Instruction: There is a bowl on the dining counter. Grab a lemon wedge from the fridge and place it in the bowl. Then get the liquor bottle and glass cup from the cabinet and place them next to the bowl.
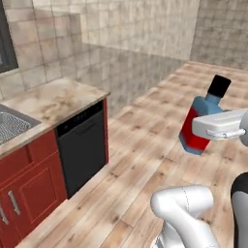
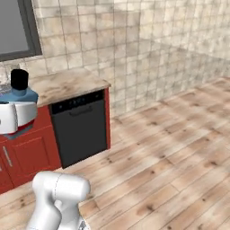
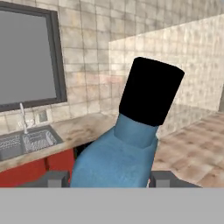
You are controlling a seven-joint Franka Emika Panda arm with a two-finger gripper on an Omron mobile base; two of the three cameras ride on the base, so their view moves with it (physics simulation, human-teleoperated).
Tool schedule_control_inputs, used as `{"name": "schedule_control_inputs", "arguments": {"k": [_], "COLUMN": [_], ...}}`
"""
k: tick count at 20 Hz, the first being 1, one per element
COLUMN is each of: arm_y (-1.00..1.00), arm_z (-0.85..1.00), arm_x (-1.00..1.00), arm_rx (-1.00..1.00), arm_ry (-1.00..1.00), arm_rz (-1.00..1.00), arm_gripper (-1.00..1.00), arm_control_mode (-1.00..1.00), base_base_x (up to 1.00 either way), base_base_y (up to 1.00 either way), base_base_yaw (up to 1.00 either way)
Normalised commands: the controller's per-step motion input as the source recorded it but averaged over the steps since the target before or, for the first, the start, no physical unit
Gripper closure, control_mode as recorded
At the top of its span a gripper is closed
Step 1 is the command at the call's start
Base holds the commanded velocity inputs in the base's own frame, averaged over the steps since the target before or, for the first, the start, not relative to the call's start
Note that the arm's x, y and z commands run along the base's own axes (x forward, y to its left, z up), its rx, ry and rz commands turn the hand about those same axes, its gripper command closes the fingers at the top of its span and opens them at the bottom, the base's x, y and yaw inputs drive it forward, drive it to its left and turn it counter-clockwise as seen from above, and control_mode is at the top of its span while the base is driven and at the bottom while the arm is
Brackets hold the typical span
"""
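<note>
The liquor bottle (image 1: 193,139), with a red body, blue shoulder and black cap, hangs in the air over the wooden floor, tilted a little. My gripper (image 1: 204,129) is shut on its body from the side, the white hand reaching in from the right in the left base view. From the right base the bottle (image 2: 20,95) sits at the far left with my gripper (image 2: 14,117) around it. Through the hand camera the bottle's blue shoulder and black cap (image 3: 131,144) rise between my two dark fingertips (image 3: 54,179).
A marbled counter (image 1: 58,99) with a steel sink (image 1: 10,123) runs along the tiled wall at the left. Below it are a black dishwasher (image 1: 82,145) and red doors with silver handles (image 1: 29,189). A dark window (image 3: 26,57) hangs above the sink. Wooden floor (image 2: 170,148) stretches to the right.
</note>
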Motion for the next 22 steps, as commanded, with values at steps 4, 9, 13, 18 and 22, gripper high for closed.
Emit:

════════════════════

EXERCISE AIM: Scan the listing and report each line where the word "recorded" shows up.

RESPONSE:
Normalised commands: the controller's per-step motion input as the source recorded it but averaged over the steps since the target before or, for the first, the start, no physical unit
Gripper closure, control_mode as recorded

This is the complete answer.